» **The problem**: Go through the entries one line at a time, and gather every line that has the word "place".

» **Provided material**:
-- -- --

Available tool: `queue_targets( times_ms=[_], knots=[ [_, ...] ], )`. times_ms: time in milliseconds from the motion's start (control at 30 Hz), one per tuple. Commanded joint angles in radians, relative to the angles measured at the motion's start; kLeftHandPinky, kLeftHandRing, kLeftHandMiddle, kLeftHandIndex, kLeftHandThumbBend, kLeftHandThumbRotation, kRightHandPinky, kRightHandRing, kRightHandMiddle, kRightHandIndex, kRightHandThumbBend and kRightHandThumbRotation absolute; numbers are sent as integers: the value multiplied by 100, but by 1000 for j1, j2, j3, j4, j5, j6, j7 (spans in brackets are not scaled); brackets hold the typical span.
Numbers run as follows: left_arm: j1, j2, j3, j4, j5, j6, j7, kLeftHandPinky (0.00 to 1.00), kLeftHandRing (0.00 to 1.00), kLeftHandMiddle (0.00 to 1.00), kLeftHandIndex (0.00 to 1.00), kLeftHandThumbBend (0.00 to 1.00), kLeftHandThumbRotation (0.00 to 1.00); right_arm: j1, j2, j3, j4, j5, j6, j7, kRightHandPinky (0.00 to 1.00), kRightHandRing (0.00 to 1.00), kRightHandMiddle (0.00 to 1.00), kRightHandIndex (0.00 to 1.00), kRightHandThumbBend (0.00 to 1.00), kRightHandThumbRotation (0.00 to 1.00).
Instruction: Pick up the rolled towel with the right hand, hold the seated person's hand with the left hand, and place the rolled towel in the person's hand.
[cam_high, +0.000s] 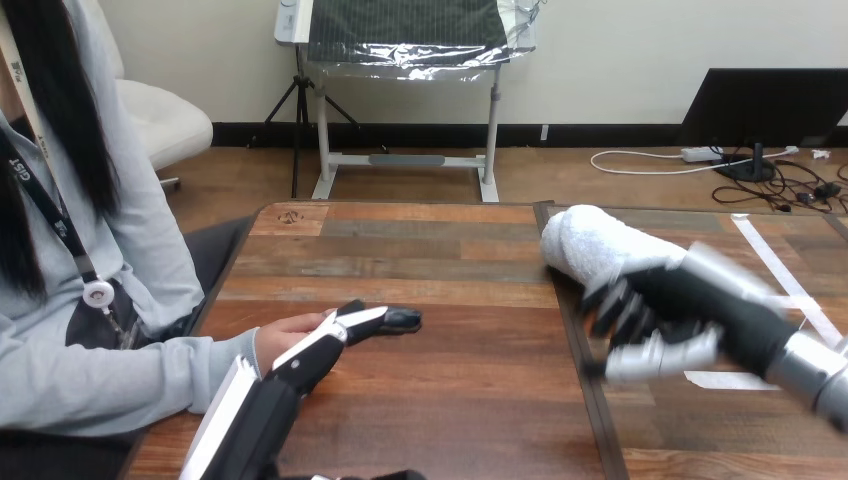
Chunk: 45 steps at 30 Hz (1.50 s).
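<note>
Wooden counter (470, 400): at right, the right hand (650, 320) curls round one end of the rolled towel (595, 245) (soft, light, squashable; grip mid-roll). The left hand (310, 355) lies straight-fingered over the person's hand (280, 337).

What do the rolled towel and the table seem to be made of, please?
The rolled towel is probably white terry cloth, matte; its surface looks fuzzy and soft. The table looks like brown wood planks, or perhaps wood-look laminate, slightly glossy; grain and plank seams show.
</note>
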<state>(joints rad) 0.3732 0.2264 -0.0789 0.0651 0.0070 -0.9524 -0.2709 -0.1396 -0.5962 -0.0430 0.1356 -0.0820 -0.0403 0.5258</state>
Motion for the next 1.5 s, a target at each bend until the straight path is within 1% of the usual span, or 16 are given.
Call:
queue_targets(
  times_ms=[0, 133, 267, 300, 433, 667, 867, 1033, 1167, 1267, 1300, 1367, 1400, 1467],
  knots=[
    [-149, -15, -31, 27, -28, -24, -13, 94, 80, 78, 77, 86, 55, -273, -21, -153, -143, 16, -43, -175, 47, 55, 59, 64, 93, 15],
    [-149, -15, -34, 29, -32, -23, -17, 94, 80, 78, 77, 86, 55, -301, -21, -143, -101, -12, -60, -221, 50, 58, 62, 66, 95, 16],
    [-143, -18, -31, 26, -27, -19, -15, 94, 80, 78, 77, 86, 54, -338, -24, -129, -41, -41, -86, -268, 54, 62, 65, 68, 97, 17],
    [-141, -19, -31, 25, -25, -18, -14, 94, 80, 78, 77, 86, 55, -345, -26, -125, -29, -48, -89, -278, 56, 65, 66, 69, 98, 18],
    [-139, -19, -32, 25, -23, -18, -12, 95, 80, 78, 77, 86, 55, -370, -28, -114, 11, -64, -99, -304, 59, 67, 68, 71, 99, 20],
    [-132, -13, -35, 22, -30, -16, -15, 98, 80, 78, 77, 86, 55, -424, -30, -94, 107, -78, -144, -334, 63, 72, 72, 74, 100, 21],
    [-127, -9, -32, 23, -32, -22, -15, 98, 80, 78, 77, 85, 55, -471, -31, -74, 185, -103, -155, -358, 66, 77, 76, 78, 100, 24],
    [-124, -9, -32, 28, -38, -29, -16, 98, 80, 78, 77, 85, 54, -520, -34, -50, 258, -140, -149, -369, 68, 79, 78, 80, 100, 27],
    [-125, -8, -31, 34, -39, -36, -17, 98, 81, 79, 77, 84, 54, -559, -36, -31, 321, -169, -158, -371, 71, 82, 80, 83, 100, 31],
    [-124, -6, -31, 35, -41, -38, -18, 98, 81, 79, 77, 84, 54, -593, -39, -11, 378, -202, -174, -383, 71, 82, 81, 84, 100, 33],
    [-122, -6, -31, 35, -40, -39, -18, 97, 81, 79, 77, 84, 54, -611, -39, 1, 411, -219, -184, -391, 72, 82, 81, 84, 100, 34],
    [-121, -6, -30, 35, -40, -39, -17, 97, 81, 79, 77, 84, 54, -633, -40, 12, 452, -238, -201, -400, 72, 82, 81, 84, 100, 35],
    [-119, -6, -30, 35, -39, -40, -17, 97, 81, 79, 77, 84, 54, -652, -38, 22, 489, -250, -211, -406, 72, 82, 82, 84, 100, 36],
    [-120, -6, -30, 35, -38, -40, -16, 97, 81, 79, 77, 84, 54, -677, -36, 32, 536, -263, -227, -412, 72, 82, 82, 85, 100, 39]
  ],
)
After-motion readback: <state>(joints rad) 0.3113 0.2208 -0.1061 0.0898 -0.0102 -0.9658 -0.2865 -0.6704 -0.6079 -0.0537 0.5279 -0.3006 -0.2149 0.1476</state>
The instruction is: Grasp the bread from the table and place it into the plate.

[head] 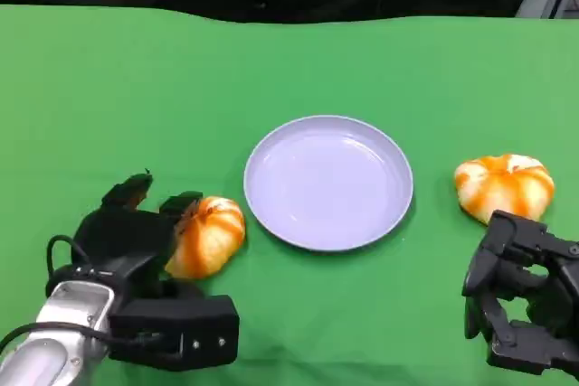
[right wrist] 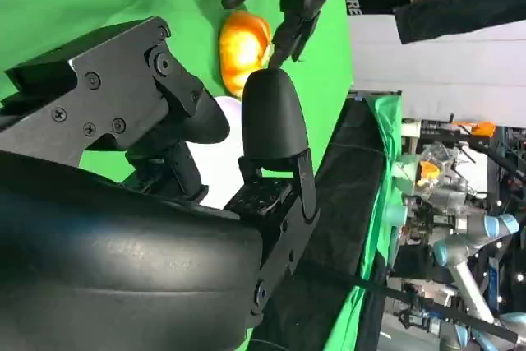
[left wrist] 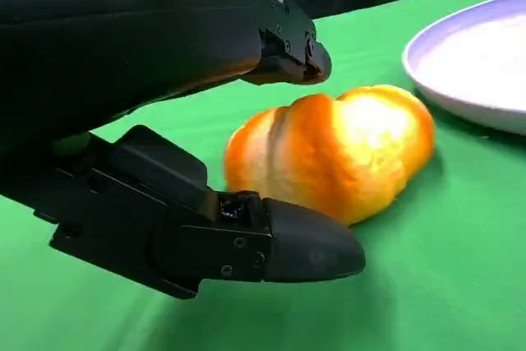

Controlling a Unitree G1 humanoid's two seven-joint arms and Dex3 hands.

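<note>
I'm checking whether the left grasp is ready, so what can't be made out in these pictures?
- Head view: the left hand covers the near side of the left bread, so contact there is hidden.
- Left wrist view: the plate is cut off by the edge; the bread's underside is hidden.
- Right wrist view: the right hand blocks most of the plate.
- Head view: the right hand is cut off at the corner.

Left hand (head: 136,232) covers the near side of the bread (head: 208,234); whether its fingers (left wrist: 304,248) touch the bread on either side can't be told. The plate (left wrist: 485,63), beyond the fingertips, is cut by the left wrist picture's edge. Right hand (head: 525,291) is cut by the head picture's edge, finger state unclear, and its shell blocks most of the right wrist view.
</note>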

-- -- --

» **Answer to this task**:
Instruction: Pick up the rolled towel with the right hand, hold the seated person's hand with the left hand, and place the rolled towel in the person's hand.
The instruction is: Grasp the bread from the table and place it into the plate.

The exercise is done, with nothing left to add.